TASK STATEMENT: Your task is to return the data below, word for word.

DATASET EXTRACT:
_ _ _ _ _ _ _

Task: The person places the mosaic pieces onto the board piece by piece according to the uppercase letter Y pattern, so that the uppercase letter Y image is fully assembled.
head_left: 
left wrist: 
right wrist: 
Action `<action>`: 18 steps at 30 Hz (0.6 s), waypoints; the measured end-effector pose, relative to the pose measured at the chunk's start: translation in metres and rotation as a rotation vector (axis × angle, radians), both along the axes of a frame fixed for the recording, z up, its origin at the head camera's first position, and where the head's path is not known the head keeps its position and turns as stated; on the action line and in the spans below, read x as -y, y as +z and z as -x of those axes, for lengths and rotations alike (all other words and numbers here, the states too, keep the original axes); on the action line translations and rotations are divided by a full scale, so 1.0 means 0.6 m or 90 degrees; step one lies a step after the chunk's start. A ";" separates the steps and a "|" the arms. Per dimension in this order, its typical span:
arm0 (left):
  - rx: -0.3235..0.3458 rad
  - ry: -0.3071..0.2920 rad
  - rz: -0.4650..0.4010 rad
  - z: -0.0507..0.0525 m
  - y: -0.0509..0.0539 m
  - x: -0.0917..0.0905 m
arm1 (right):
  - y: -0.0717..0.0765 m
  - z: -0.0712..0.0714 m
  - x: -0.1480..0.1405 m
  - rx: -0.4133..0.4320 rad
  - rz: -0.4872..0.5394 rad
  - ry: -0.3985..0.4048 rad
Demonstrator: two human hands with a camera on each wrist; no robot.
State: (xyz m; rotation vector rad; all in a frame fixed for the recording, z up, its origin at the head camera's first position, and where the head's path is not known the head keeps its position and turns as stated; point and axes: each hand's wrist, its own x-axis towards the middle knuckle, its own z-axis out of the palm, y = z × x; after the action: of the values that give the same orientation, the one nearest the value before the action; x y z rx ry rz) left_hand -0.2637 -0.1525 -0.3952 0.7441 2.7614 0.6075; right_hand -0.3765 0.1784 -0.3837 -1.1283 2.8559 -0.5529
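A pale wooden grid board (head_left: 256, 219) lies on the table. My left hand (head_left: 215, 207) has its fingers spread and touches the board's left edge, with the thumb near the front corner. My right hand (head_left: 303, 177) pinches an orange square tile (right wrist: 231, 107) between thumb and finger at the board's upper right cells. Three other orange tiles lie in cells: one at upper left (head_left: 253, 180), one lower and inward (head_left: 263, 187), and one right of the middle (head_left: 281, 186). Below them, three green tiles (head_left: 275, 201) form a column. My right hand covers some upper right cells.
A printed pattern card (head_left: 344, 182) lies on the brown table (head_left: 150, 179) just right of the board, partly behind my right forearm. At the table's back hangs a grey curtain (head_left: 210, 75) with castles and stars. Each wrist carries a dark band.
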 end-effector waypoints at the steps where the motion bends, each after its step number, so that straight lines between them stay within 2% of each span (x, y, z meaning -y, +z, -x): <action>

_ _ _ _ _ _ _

OUTPUT FOR THIS TASK:
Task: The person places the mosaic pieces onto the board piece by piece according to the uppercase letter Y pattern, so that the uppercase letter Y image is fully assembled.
head_left: 
left wrist: 
right wrist: 
Action `<action>`: 18 steps at 30 Hz (0.6 s), waypoints; the measured end-effector pose, relative to the pose measured at the chunk's start: translation in metres and rotation as a rotation vector (axis × angle, radians), both along the axes of a frame fixed for the recording, z up, its origin at the head camera's first position, and where the head's path is not known the head keeps its position and turns as stated; on the action line and in the spans below, read x as -y, y as +z and z as -x of those axes, for lengths and rotations alike (all other words and numbers here, the states too, keep the original axes); on the action line translations and rotations are divided by a full scale, so 1.0 means 0.6 m or 90 degrees; step one lies a step after the chunk's start. A ";" separates the steps and a "|" the arms. Per dimension in this order, its typical span:
arm0 (left):
  - rx: -0.3235..0.3458 rad
  - ry: -0.3071..0.2920 rad
  - rz: -0.4650..0.4010 rad
  - z: -0.0507..0.0525 m
  - y: -0.0509..0.0539 m
  - x: -0.0917..0.0905 m
arm1 (right):
  - y: -0.0717..0.0765 m
  - z: -0.0712..0.0714 m
  - x: -0.1480..0.1405 m
  - rx: -0.4133..0.4320 rad
  - rz: -0.4872..0.5394 rad
  - ry: -0.3985..0.4048 rad
Demonstrator: two human hands with a camera on each wrist; no robot.
State: (xyz m; rotation vector rad; all in a frame fixed for the recording, z up, its origin at the head camera's first position, and where the head's path is not known the head keeps its position and turns as stated; point and axes: each hand's wrist, its own x-axis towards the middle knuckle, its own z-axis out of the palm, y = z × x; after the action: of the values that give the same orientation, the one nearest the value before the action; x y z rx ry rz) left_hand -0.2637 -0.1525 -0.3952 0.7441 2.7614 0.6075; right_hand -0.3765 0.1784 -0.3837 -1.1283 2.8559 -0.5529
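A pale wooden grid board (head_left: 256, 219) lies on the table. My left hand (head_left: 215, 207) has its fingers spread and touches the board's left edge, with the thumb near the front corner. My right hand (head_left: 303, 177) pinches an orange square tile (right wrist: 231, 107) between thumb and finger at the board's upper right cells. Three other orange tiles lie in cells: one at upper left (head_left: 253, 180), one lower and inward (head_left: 263, 187), and one right of the middle (head_left: 281, 186). Below them, three green tiles (head_left: 275, 201) form a column. My right hand covers some upper right cells.
A printed pattern card (head_left: 344, 182) lies on the brown table (head_left: 150, 179) just right of the board, partly behind my right forearm. At the table's back hangs a grey curtain (head_left: 210, 75) with castles and stars. Each wrist carries a dark band.
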 end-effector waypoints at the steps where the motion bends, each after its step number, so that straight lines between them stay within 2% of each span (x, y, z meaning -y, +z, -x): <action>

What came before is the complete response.